Last edited by Azshira; 2012-09-21 at 10:56 AM.
Never going to log into this garbage forum again as long as calling obvious troll obvious troll is the easiest way to get banned.
Trolling should be.
Hey, Z.
In the light of the lead developer recent statements which basically add up to saying you are completely wrong about this topic - hows about you acknowledge that error?
in fact it would be nice for hardcore raiders in general acknowledging that LFR etc are all there to subsidise their hobby......
I like the idea. Raiders since now will have raids for them, they will be hard so casuals can't do the content, it's restricted to real players. There will be no heroic mode raids, just normal raids will be very very hard, only playable for special snowflakes. Of course LFR will be deleted. I'm wishing to have a content seen only by a 5% of the players.
To be logical then I propose this: Give casual things back to casuals.
When a player accesses a raid, during all the week for his entire account the next features will be disabled to him:
- Daily Quests
- Normal Quests
- Reputations
- Currencies
- Pet Battles
- All LF tools
- Entering Dungeons
- Entering Scenarios
- Out of Raid Achievements
- Crafting
- Gathering World Materials
- Public channels
- Auction House
- Vanity Items
- Festive events
So now, casuals we don't have to feel overwhelmed by the presence of semi gods who are the only ones meant to raid.
Have a nice time raiding special snowflakes!
this is misleading nonsense.
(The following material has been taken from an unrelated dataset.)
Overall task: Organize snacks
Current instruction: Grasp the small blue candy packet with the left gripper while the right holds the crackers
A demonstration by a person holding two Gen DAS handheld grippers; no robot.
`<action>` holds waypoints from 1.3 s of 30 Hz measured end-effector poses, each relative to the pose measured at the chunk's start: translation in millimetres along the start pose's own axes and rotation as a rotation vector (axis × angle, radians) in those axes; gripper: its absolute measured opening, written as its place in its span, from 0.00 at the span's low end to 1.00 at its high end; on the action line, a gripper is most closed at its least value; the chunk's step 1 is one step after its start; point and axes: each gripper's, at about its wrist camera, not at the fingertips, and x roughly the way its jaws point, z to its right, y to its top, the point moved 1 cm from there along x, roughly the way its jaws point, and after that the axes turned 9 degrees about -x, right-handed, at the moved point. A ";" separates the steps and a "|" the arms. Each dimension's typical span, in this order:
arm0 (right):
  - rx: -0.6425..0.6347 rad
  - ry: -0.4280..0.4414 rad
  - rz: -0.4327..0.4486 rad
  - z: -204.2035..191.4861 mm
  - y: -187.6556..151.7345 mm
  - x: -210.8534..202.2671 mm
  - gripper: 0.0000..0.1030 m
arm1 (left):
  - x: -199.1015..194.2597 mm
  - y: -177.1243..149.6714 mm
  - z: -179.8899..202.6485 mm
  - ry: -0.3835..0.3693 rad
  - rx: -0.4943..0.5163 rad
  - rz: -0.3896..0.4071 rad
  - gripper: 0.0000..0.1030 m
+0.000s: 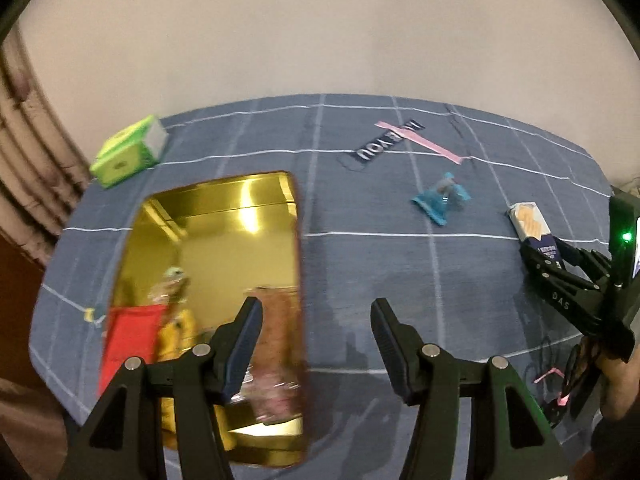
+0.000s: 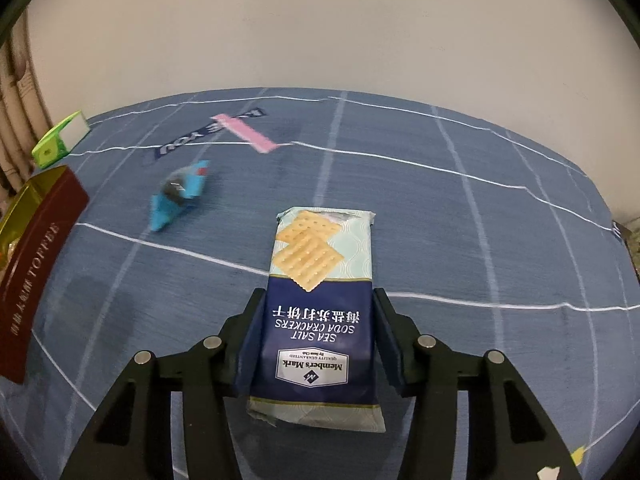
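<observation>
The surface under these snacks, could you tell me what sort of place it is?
Probably a home: a table under a blue checked cloth against a plain wall, with a toffee tin and a cracker pack on it.

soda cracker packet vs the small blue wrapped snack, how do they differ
The navy and pale soda cracker packet is long, flat and rectangular; the small blue wrapped snack is much smaller and crumpled. The cracker packet sits between the right gripper's pads; the blue snack lies free. Both are outside the gold tin.
</observation>
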 end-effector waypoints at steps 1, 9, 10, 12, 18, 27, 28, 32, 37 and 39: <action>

Blizzard didn't "chance' any customers because back then they simply had a playerbase, not a divided playerbase but people playing the game they created (only nowadays you have people who say "make the game easier and more accessible or I quit, and all my friends too'). What they ACTUALLY did was assume their playerbase was a constant, and built the game to lure in a NEW playerbase. So this idea of "well blizzard catered to the casuals to make more money duh" is nonsense. Blizzard marketed to, went after, and CREATED the casuals
So the 50% + of players who never reached max level weren't casual?
---------- Post added 2012-09-21 at 11:48 AM ----------
Ill take that as a "no, I am not adult enough to accept direct evidence from blizzard and prefer to answer a question that was never asked."
Have you ever thought about becoming a politician?
If it was a problem that only 5% of the playerbased did raid why didn't they just scrap raiding altogether with tbc or wrath. Strangely enough they continued making raids though...
But well maybe activision told blizz to invest in other things than raids because activision knows best and so on and so forth... And activion says to few raid bad investment without thinking about what other things wow has got from raids like new mechanics for dungeon encounters etc etc.
Saying we are shipping mists with 18 bosses because of lfr is just some kind of silly defence of lfr, because the tool has been critized by certain parts of the playerbase, like people being annoyed about having to go through the same content twice a week in order to maximice their possibility to get gear upgrades. Or people just annoyed about the ninjaing, the bad behaviour and the abysmal play of people in lfr.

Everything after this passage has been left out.